Grocery-store workers in Vermont and Minnesota will shortly be classified as emergency employees, Mother Jones reported on Thursday. They’ll occupy the same tier, legally, as first responders, and will be eligible for benefits they currently lack, including child care. The move recognizes the role that cashiers, stockers, and others play by maintaining the nation’s access to food. With the novel coronavirus stoking panic and now driving people indoors, grocery-store workers have endured long hours and angry hoarders on top of their usual precarity.
This new classification will grant these workers some relief, and recognizes the risks they’re facing by going to work. But it also highlights the arbitrary character of the labels we apply to labor. So too do the lockdown procedures of several states, including New York’s, which categorize grocery-store workers as essential labor. The outbreak of the novel coronavirus should debunk at last the idea that low-wage labor is less essential than other kinds of work. The categories of essential versus nonessential — or skilled versus unskilled labor — were never as clear as their common usage implied. As the pandemic rearranges American life, possibly for good, it should also force a reckoning. The way we think about labor and work has to change.
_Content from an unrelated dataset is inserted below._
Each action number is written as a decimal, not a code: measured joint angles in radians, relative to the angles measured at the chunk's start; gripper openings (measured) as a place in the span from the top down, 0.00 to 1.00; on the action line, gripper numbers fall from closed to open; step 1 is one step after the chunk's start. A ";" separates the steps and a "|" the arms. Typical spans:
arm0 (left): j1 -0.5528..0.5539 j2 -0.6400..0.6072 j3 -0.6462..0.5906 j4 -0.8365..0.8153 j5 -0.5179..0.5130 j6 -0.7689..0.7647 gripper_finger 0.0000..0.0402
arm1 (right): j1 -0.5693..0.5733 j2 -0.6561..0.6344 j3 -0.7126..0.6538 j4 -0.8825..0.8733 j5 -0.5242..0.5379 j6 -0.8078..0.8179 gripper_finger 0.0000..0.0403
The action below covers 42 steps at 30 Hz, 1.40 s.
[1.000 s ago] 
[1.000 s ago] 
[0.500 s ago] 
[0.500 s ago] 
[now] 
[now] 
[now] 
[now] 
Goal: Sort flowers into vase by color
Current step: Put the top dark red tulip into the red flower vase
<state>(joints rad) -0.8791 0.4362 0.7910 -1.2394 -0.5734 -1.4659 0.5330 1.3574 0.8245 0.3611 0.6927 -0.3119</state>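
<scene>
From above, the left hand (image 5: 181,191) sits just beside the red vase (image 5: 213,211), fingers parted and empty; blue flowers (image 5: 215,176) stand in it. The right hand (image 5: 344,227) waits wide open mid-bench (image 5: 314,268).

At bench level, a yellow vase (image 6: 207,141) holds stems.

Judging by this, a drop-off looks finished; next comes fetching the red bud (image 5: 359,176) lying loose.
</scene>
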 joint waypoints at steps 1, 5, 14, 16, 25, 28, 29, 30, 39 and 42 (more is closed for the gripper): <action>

Since the virus reached the U.S., grocery-store workers, delivery drivers, Amazon warehouse workers, and others have taken on greater and greater burdens to keep society functional. They’ve received little from their employers in return. The U.S. does not guarantee anyone paid leave. A person’s ability to stay home when they’re ill, or to care for a child or a stricken relative, depends almost entirely on where they work. Salaried workers typically receive leave as part of a benefits package; unions bargain for stronger and more generous leave policies on behalf of their members, including a number of grocery-store workers.
But in the private sector, rates of union membership are low, and that means millions of Americans are vulnerable to the whims of whoever signs their paychecks. As the Washington Post reported on Thursday, 29 percent of private-sector workers lack sick leave overall. But that percentage is much higher in some industries, including hospitality and food service, and low-wage workers are especially unlikely to have paid leave. Many won’t be covered by the Families First Act now winding its way through Congress, either, which would still leave individual states with the responsibility to adequately protect workers.
While politicians debate, COVID-19 clarifies the realities of the American workforce. The pandemic illustrates at once the vulnerability and the necessity of low-wage workers. Panicked Americans depend on grocery-store workers to keep supplies stocked and readily available in a crisis. In a similar fashion, Amazon warehouse workers labor overtime to meet the needs of a population limiting its time outdoors. Amazon has made some concessions to reality, and is temporarily offering unlimited unpaid time off to hourly workers, including warehouse workers, and that all workers diagnosed with COVID-19 would receive two weeks paid leave. It also announced that it’s hiring 100,000 warehouse workers to help meet increased demands from housebound consumers. But Monica Moody, an Amazon warehouse worker and an activist with United for Respect, told Intelligencer on Monday that the company had barely implemented any safety precautions for workers. “They’ve given us Lysol wipes at our stations. They’ve posted two Purell towers with the sanitizer wipes in the break room, soon as you walk in,” she said. “It’s not like you have gloves, or that they’re handing out masks.” Days later, an Amazon warehouse in Queens reported its first case of COVID-19. Workers told The Atlantic that they weren’t informed of the event by the company, and that they were still expected to report for the night shift, both claims that Amazon denies.
Moody told Intelligencer at the time that she believed the company could do more to safeguard its vulnerable workforce. “You are a billionaire,” she said of Jeff Bezos, Amazon’s billionaire founder and CEO. “You have the funds to do this on a regular basis, especially if you can give out a $2 raise all of a sudden through the month of April. You can afford to give us paid sick time.” Instead, the company has set up a $25 million relief fund for destitute workers. It’s accepting donations, though Bezos could easily cover the entire cost on his own.
If companies won’t compensate workers for their essential work, elected officials will have to interfere. It should be obvious now, if it wasn’t before, that there’s no such thing as unskilled labor — that low-wage work is as essential and integral to daily life as the labor performed by accountants or lawyers. Low pay, few benefits, and no job security were realities of life for millions, well before COVID-19 existed. That inequality should end with the pandemic.